Decision Date16 October 1945
PartiesHANSON v. HALVORSON et al.
CourtWisconsin Supreme Court

OPINION TEXT STARTS HERE

Appeal from an order of the Circuit Court for Polk County; Carl H. Daly, Judge.

Affirmed.

Action by Arland Emanuel Hanson, by Emanuel Hanson, his guardian ad litem, against Oscar Halvorson and another to recover damages for injuries to a child. From an order entered March 20, 1945, denying a motion by defendants for a summary judgment, the defendants appeal.

Coe & Cameron, of Rice Lake, for appellants.

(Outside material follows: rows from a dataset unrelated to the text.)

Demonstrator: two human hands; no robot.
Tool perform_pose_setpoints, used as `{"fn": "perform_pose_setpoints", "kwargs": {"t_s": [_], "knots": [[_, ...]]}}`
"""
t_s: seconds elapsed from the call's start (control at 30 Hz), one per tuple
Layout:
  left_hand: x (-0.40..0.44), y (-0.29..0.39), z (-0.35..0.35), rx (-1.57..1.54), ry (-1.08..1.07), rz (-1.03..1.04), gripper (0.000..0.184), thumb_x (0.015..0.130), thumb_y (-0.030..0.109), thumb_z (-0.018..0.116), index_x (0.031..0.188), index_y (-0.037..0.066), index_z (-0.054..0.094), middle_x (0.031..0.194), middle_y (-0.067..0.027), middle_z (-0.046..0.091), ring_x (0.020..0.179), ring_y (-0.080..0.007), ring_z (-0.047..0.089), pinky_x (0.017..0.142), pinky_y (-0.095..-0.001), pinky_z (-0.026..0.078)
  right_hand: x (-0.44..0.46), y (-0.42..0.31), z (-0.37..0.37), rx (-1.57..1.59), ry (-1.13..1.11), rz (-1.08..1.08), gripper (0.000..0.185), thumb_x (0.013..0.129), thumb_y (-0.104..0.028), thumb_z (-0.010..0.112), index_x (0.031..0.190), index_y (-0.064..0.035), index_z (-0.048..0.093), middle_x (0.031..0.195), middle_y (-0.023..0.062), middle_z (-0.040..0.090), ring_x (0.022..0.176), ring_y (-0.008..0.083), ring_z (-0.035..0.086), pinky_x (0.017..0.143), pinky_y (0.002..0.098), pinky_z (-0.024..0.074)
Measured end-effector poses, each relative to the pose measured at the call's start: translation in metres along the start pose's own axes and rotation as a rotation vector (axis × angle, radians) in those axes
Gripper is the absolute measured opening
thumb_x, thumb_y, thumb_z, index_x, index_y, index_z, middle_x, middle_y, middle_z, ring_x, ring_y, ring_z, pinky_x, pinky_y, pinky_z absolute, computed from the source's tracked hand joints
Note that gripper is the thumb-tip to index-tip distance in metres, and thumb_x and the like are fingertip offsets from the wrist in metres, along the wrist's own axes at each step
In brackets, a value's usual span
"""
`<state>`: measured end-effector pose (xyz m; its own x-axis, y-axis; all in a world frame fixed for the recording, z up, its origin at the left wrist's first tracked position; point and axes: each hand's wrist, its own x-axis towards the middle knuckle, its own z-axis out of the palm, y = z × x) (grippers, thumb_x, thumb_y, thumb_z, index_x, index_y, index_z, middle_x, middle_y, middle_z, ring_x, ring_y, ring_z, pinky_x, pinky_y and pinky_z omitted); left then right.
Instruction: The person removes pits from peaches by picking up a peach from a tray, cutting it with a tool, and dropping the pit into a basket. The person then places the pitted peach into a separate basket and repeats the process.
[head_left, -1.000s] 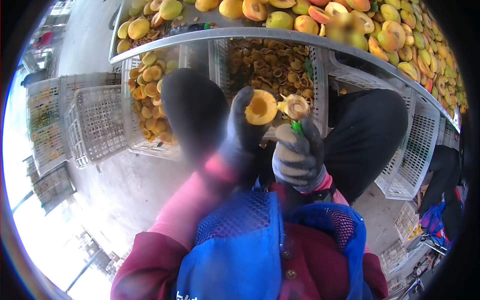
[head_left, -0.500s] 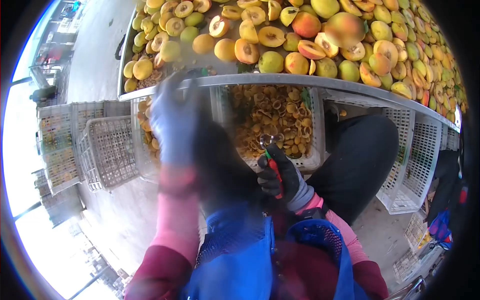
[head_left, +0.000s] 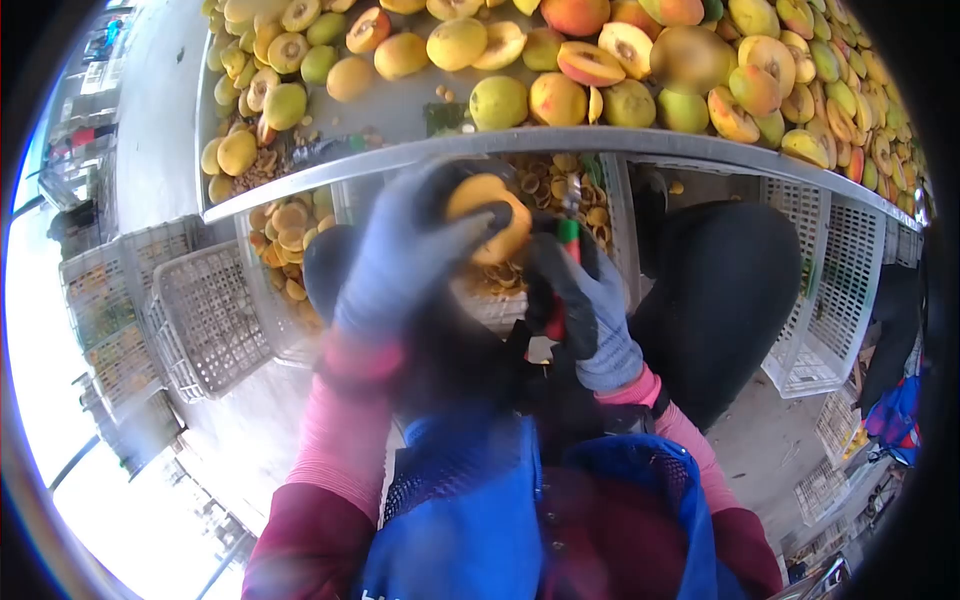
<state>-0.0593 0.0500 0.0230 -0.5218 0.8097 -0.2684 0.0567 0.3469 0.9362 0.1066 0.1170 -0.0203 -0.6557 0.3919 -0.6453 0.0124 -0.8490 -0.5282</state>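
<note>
My left hand (head_left: pixel 405 255), in a grey glove with dark fingers, is closed around a yellow peach (head_left: pixel 508 238), its thumb across the front. Whether the peach is whole or halved is blurred. Just to its right, my right hand (head_left: pixel 595 315), gloved alike, grips a fruit corer (head_left: pixel 569 238) with a red and green handle. The corer's metal head points up beside the peach; whether they touch I cannot tell. Both hands are over a crate of peach scraps (head_left: pixel 592 215), below the front edge of a metal table (head_left: pixel 400 152).
Halved and whole peaches (head_left: pixel 555 100) cover much of the table. Curved peach pieces fill another crate (head_left: pixel 285 235) at the left. Plastic crates stand at far left (head_left: pixel 212 320) and right (head_left: pixel 845 310). My knee (head_left: pixel 725 260) is under the table edge.
My left hand has come back from the table edge toward the middle and now holds a peach. My right hand has risen with the corer to meet it. The view has shifted slightly.
</note>
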Motion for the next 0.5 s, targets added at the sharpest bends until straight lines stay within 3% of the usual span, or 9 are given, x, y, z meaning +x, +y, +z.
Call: {"fn": "perform_pose_setpoints", "kwargs": {"t_s": [0.03, 0.1, 0.13, 0.17, 0.27, 0.33, 0.43, 0.5], "knots": [[-0.009, -0.003, 0.009, 0.005, -0.028, 0.041, 0.032, 0.079, 0.009, 0.066, 0.109, -0.001, 0.061, 0.101, -0.0093, 0.059, 0.091, -0.0154, 0.057, 0.081, -0.0271, 0.045, -0.002, -0.002, 0.005, 0.018, -0.048, 0.047, 0.025, 0.088, -0.026, 0.062, 0.103, -0.0073, 0.055, 0.066, 0.0014, 0.053, 0.049, 0.0100, 0.049, 0.043, 0.0246, 0.0404], [-0.028, -0.009, 0.032, -0.286, 0.129, 0.011, 0.032, 0.086, 0.012, 0.058, 0.114, -0.003, 0.057, 0.109, -0.0118, 0.056, 0.095, -0.0156, 0.055, 0.084, -0.0268, 0.044, -0.006, -0.004, 0.015, 0.092, -0.105, 0.069, 0.031, 0.087, -0.028, 0.063, 0.106, -0.0065, 0.053, 0.068, 0.0024, 0.053, 0.050, 0.0103, 0.050, 0.044, 0.0250, 0.0413], [-0.032, -0.017, 0.040, -0.351, 0.164, 0.088, 0.035, 0.093, 0.021, 0.051, 0.119, -0.003, 0.053, 0.108, -0.0116, 0.057, 0.097, -0.0154, 0.055, 0.086, -0.0274, 0.043, -0.005, 0.000, 0.014, 0.114, -0.115, 0.085, 0.032, 0.087, -0.028, 0.064, 0.108, -0.0060, 0.052, 0.069, 0.0028, 0.054, 0.051, 0.0104, 0.050, 0.044, 0.0251, 0.0419], [-0.041, -0.019, 0.047, -0.444, 0.190, -0.057, 0.039, 0.096, 0.028, 0.047, 0.121, -0.002, 0.052, 0.109, -0.0116, 0.056, 0.098, -0.0147, 0.054, 0.086, -0.0278, 0.043, -0.005, 0.004, 0.014, 0.138, -0.127, 0.100, 0.034, 0.087, -0.028, 0.064, 0.109, -0.0056, 0.052, 0.070, 0.0033, 0.054, 0.051, 0.0105, 0.050, 0.045, 0.0252, 0.0426], [-0.052, -0.033, 0.055, -0.325, 0.370, -0.062, 0.038, 0.098, 0.033, 0.044, 0.110, -0.001, 0.056, 0.097, -0.0089, 0.059, 0.087, -0.0134, 0.055, 0.077, -0.0263, 0.045, -0.010, 0.017, 0.012, 0.140, -0.211, 0.025, 0.033, 0.088, -0.023, 0.063, 0.113, -0.0066, 0.051, 0.076, 0.0013, 0.054, 0.057, 0.0073, 0.049, 0.046, 0.0240, 0.0414], [-0.054, -0.035, 0.049, -0.173, 0.389, -0.001, 0.038, 0.098, 0.034, 0.043, 0.104, -0.001, 0.057, 0.088, -0.0068, 0.059, 0.079, -0.0125, 0.055, 0.070, -0.0252, 0.045, -0.003, 0.036, 0.009, -0.190, -0.109, -0.305, 0.029, 0.088, -0.022, 0.062, 0.111, -0.0051, 0.053, 0.077, 0.0052, 0.056, 0.059, 0.0132, 0.053, 0.049, 0.0272, 0.0430], [-0.050, -0.038, 0.047, -0.180, 0.451, 0.073, 0.038, 0.099, 0.035, 0.042, 0.097, 0.000, 0.056, 0.078, -0.0045, 0.058, 0.069, -0.0113, 0.053, 0.061, -0.0241, 0.043, -0.017, 0.032, 0.009, -1.031, -0.050, -0.793, 0.023, 0.089, -0.016, 0.056, 0.108, -0.0018, 0.054, 0.080, 0.0158, 0.059, 0.067, 0.0299, 0.059, 0.060, 0.0363, 0.0454], [-0.058, -0.029, 0.052, -0.236, 0.462, 0.006, 0.037, 0.099, 0.033, 0.043, 0.099, -0.001, 0.056, 0.079, -0.0064, 0.058, 0.071, -0.0111, 0.053, 0.062, -0.0247, 0.044, -0.036, 0.024, 0.018, -0.877, -0.094, -0.597, 0.023, 0.090, -0.014, 0.054, 0.108, -0.0010, 0.054, 0.082, 0.0186, 0.060, 0.071, 0.0348, 0.059, 0.062, 0.0389, 0.0456]]}}
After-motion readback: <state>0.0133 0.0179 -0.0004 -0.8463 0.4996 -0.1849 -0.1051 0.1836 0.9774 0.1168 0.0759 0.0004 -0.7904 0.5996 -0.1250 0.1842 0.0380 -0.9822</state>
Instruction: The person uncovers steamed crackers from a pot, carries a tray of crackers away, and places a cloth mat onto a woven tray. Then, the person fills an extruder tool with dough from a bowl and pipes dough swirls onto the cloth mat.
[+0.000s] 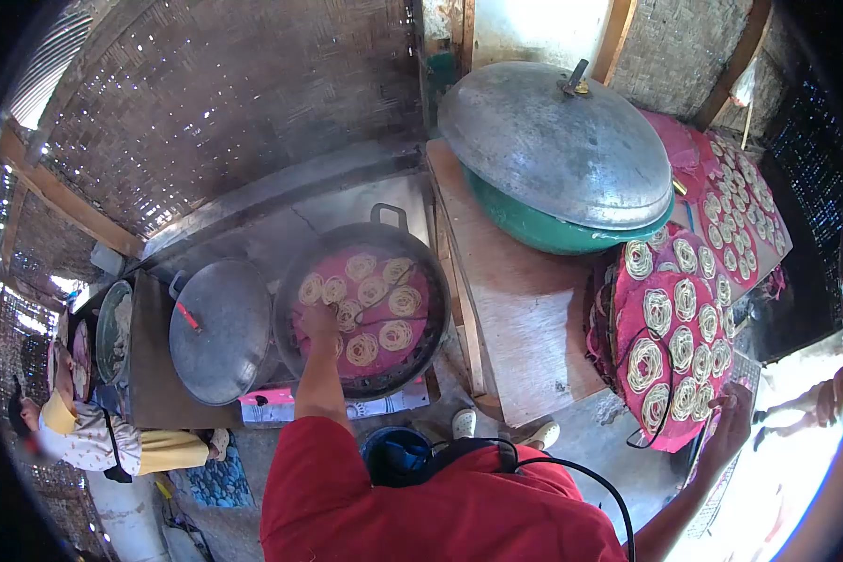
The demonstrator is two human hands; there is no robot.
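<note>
My left hand (319, 324) reaches down into a wide dark wok (288, 370) at the centre. Its fingers touch or hover over the noodle nests there; the back of the hand hides what they do. Several pale noodle nests (395, 333) lie on a round pink cloth (375, 362) inside the wok, with a thin dark wire loop (384, 298) across them. At the right, my right hand (732, 420) has its fingers at the rim of a round pink cloth-covered tray (633, 314), apparently gripping it. This tray bears several noodle nests and a black wire loop (670, 375).
A lidded wok (217, 332) stands left of the open one. On the wooden table (525, 328) sits a green basin (534, 220) under a big metal lid (557, 140). More nests lie on pink cloth (757, 258) behind. A person (84, 436) is at the far left, and another person's hand (820, 403) shows far right.
</note>
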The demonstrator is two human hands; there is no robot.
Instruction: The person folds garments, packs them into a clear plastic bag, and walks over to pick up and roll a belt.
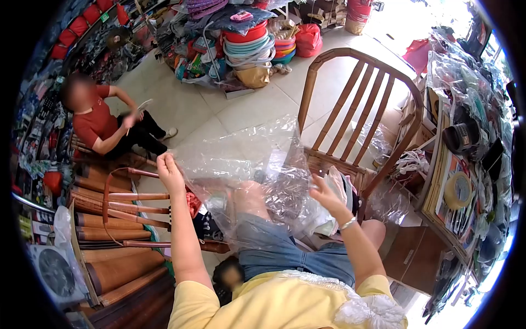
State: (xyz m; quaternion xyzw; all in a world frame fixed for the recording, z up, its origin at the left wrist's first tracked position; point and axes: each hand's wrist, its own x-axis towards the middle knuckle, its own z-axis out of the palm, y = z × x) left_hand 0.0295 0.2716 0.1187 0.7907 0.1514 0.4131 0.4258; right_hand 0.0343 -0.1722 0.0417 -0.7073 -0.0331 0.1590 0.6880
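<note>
A large clear plastic bag (235, 159) is spread in front of my lap, wrinkled and see-through. My left hand (170, 170) is closed on its upper left corner. At the bag's right side is my right hand (327, 196), its fingers stretched towards the plastic and slightly blurred; I cannot tell whether they touch it. Just beyond the right hand, folded pale clothes (334, 183) lie on the seat of a wooden chair (356, 109). Dark and red fabric (211, 222) shows behind the bag, near my left forearm.
A person in a red shirt (93, 120) sits at the left. Rolled brown mats (126, 268) and another chair's brown frame (137, 197) lie beside my left arm. Stacked basins (246, 46) stand at the back. On the right, a cluttered table (438, 181) holds a tape roll (458, 189).
</note>
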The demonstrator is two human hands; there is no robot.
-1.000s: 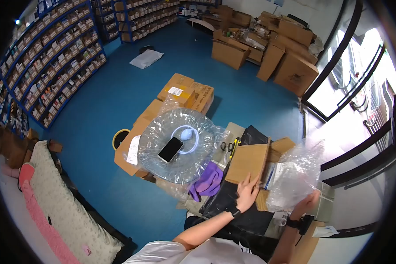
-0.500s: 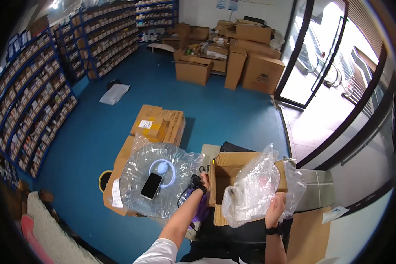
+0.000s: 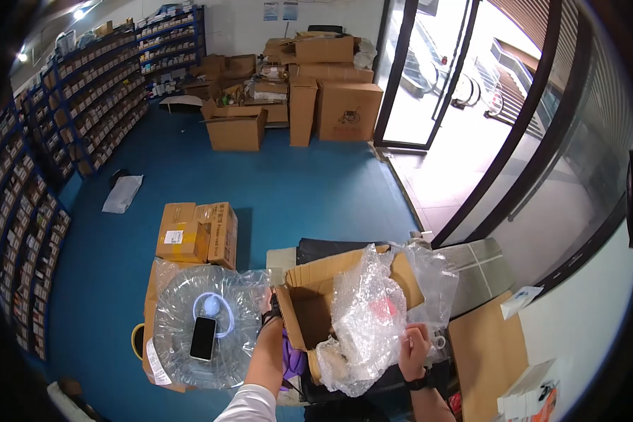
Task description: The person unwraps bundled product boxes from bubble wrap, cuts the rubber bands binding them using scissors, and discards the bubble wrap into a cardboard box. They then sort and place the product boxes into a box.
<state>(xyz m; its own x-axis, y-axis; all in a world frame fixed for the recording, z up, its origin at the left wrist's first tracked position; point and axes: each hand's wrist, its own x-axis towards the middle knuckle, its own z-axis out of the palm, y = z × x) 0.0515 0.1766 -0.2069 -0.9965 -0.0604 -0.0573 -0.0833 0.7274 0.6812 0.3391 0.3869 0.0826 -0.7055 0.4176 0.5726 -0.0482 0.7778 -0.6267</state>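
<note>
An open cardboard box stands in front of me, with bubble wrap bulging out over its right part and something red showing through. My right hand is closed on the wrap's right edge. My left hand is at the box's left side, its fingers largely hidden by the wrist strap and the box. Left of it, a round inflated ring in clear plastic bears a black-screened phone and a pale blue loop with a bulb. Purple cloth lies below my left forearm.
Taped cartons stand behind the ring. Shelves of small boxes line the left wall. Larger cartons are stacked at the back, beside an open glass door. A white bag lies on the blue floor.
The view has swung up and to the right. The box flaps, pressed down earlier, now stand open. My left hand has moved from the flap to the box's left side; the wrap rises from the box.
</note>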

F. E. Yates, of Amery, for respondent.

FOWLER, Justice.

This is an appeal from an order denying a motion of the defendants for a summary judgment. The defendant Halvorson struck a three year old child while driving his automobile on a resident street in a small city. The complaint alleges that he was negligent and demands compensation for the child's injuries. The defendants moved for a summary judgment on the affidavit of Halvorson. His affidavit states facts as he claims them to be. The father of the child presented his affidavit in opposition. Halvorson did not see the injured child before the collision. The child's father did not see the collision, but heard the thud of it and ran out from his home and picked the child up. In absence of cross-examination, each affidavit leaves unsaid as much as it says about circumstances in the affiant's knowledge which are material on the question of defendant's lookout. The affidavits differ as to some of the circumstances as to which they do speak. The affidavits include conclusions of law and much argument, which of course are immaterial as to lookout. The bare facts stated are as follows:

Halvorson's affidavit states that he was driving south in the middle of the west traffic lane of the street at twenty miles per hour; that two or possibly three automobiles were parked on the west side of the street parallel with it; that a five year old child was crossing the street in front of his car in the center of the block; that this child proceeded to or a little beyond the center of the street, so that the child ‘if it did not turn back was completely across the path’ of defendant's car; that Halvorson did not see any other child than this one; that about the time this child had arrived at the center of the street he heard a thud; that he stopped his car and got out and discovered the plaintiff child eight feet behind and slightly to the west of the right rear wheel of the car.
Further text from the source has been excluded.